Look through the data below. Pick out the lines holding the string "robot".

-- Supplied data follows --

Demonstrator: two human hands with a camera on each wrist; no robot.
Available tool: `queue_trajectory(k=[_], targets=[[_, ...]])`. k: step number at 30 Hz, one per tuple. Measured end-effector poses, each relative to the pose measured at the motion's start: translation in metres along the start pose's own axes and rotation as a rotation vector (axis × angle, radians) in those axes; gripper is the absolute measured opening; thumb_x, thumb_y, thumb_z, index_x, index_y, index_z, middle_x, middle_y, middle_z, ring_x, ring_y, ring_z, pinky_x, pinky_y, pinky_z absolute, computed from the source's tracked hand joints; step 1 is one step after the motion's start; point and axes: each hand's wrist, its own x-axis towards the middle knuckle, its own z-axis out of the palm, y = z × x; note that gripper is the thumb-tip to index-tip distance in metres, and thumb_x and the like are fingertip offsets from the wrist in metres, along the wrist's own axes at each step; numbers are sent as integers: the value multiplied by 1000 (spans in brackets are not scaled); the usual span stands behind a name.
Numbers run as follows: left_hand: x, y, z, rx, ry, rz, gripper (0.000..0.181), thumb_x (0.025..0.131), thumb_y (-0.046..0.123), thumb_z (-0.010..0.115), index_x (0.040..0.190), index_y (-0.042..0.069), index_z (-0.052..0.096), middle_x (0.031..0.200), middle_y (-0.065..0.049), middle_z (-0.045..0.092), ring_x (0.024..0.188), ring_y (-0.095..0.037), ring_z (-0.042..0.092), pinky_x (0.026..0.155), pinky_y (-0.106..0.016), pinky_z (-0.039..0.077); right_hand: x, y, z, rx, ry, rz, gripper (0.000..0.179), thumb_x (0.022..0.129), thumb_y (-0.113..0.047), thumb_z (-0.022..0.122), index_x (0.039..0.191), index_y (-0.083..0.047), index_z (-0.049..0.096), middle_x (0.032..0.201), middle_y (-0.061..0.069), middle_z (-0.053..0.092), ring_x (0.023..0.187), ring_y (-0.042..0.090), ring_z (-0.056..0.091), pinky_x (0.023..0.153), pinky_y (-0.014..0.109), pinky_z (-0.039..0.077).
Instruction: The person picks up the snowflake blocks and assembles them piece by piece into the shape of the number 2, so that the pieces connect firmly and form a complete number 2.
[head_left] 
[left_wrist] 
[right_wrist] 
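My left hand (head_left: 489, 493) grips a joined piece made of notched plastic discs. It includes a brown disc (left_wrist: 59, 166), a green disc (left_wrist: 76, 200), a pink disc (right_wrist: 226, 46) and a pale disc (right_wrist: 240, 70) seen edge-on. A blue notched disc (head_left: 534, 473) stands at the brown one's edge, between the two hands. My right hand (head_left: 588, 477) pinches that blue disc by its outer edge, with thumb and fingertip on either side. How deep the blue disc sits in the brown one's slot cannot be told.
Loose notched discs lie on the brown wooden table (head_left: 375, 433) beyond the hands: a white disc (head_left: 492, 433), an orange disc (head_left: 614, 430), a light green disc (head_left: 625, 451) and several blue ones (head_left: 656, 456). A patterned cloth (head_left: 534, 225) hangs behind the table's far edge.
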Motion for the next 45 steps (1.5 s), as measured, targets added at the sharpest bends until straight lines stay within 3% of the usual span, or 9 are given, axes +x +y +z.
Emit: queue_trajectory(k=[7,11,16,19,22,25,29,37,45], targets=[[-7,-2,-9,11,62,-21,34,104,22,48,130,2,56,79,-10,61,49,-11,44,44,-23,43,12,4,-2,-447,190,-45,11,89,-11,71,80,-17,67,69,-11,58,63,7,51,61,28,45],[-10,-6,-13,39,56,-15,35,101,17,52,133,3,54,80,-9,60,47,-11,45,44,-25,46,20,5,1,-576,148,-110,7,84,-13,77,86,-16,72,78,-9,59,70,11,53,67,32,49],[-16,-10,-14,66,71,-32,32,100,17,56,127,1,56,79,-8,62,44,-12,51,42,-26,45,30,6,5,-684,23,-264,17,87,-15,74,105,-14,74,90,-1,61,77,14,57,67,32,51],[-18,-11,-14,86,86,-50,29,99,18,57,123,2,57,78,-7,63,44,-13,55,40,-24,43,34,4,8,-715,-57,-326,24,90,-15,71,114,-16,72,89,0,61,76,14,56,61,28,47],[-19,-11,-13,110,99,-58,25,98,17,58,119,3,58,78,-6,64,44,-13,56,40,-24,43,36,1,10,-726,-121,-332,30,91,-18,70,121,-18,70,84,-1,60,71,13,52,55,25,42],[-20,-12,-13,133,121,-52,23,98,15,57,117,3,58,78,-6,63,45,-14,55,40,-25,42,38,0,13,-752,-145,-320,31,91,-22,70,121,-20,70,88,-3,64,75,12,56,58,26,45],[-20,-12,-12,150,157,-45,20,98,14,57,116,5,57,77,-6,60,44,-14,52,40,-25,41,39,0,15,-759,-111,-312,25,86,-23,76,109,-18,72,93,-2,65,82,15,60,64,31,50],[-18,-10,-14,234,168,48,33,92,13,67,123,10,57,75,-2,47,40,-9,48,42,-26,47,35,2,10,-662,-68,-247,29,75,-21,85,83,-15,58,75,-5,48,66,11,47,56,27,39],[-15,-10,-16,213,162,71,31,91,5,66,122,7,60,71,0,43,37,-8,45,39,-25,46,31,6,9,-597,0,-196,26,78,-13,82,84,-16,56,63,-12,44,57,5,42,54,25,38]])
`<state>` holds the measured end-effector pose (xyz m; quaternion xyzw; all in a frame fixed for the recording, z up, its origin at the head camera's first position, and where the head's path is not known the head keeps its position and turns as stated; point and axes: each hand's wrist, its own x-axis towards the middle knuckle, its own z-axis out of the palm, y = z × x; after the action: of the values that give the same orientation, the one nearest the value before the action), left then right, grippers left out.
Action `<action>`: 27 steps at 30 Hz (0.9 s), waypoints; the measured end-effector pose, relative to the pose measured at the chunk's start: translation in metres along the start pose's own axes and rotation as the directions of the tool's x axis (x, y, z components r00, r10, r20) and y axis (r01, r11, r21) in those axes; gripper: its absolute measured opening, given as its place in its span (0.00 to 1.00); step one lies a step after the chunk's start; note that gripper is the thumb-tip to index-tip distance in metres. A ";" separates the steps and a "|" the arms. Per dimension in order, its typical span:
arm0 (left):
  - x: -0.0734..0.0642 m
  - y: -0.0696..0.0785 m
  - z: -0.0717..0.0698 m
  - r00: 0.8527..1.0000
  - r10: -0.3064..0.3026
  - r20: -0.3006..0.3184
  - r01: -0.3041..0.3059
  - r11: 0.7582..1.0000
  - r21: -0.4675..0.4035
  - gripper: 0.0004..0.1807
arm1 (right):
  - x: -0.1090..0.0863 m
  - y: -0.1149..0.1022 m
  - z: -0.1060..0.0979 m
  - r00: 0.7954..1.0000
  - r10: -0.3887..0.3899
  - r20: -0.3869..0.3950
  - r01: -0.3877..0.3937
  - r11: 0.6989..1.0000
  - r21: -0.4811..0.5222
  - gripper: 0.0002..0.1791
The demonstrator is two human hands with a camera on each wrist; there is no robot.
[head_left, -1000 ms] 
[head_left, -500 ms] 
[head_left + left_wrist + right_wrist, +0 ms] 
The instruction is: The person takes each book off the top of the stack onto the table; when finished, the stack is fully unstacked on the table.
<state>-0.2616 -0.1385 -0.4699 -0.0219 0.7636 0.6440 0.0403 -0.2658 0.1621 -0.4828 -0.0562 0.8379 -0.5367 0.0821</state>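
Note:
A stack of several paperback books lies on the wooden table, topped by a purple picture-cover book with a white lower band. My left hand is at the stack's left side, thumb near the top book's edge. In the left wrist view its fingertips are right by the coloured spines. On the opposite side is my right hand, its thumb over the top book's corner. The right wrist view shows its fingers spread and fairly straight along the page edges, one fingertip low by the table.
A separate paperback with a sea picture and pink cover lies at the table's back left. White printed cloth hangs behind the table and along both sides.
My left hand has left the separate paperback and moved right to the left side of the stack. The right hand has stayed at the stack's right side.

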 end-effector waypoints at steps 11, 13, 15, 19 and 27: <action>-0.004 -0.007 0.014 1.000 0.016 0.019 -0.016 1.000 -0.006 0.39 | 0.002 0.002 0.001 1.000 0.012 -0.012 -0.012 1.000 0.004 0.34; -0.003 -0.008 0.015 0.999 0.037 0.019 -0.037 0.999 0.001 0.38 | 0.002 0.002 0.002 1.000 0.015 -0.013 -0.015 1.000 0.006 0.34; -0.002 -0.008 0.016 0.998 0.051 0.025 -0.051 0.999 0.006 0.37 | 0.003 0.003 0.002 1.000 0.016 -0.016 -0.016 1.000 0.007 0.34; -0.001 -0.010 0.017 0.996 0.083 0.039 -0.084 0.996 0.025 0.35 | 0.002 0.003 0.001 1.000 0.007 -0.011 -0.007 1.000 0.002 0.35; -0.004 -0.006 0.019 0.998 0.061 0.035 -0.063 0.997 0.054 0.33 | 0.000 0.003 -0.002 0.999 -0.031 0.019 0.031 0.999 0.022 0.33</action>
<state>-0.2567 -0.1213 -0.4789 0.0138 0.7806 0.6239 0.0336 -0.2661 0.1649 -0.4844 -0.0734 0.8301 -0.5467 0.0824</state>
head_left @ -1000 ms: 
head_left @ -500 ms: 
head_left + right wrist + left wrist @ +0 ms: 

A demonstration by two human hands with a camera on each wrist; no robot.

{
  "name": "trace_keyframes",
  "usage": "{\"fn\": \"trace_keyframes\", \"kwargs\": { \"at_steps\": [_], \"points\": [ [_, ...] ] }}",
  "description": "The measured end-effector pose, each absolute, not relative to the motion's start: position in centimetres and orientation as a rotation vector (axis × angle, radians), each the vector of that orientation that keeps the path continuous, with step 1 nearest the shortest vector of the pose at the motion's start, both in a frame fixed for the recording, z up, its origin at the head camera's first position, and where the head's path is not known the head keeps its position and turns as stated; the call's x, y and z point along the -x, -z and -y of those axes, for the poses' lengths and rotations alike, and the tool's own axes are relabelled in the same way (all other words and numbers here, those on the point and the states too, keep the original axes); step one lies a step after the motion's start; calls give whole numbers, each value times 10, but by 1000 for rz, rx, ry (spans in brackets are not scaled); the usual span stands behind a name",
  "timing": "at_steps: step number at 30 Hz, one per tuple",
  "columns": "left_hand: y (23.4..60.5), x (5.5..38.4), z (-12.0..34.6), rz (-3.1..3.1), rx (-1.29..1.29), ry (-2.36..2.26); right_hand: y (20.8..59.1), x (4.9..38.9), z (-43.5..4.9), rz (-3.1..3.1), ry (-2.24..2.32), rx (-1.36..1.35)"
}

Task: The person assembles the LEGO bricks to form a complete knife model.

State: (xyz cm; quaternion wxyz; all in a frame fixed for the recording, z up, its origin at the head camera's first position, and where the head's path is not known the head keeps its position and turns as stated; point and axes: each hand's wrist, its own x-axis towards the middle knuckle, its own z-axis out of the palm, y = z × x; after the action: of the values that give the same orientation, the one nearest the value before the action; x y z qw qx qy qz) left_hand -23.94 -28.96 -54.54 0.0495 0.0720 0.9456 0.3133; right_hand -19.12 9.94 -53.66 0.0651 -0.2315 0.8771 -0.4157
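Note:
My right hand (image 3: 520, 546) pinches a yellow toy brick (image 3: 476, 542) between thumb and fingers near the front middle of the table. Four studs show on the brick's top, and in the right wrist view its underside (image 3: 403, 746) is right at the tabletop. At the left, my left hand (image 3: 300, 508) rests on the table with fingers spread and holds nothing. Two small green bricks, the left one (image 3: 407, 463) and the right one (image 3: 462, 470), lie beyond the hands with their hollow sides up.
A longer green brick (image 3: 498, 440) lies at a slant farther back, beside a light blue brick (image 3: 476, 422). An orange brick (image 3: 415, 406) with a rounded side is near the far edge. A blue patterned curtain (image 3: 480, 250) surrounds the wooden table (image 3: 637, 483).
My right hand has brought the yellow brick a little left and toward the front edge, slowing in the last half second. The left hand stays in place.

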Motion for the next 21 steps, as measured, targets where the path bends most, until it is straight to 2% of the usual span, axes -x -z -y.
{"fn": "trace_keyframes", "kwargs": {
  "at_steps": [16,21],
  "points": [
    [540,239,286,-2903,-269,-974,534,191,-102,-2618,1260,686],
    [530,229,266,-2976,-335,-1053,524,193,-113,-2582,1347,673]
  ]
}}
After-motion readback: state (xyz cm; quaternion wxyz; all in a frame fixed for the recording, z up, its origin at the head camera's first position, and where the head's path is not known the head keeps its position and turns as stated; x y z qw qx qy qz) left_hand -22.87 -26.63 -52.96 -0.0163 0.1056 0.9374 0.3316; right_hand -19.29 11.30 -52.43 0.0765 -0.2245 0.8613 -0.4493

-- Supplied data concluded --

Result of this task:
Demonstrator: two human hands with a camera on each wrist; no robot.
The demonstrator is two human hands with a camera on each wrist; there is no robot.
A demonstration by two human hands with a camera on each wrist; no robot.

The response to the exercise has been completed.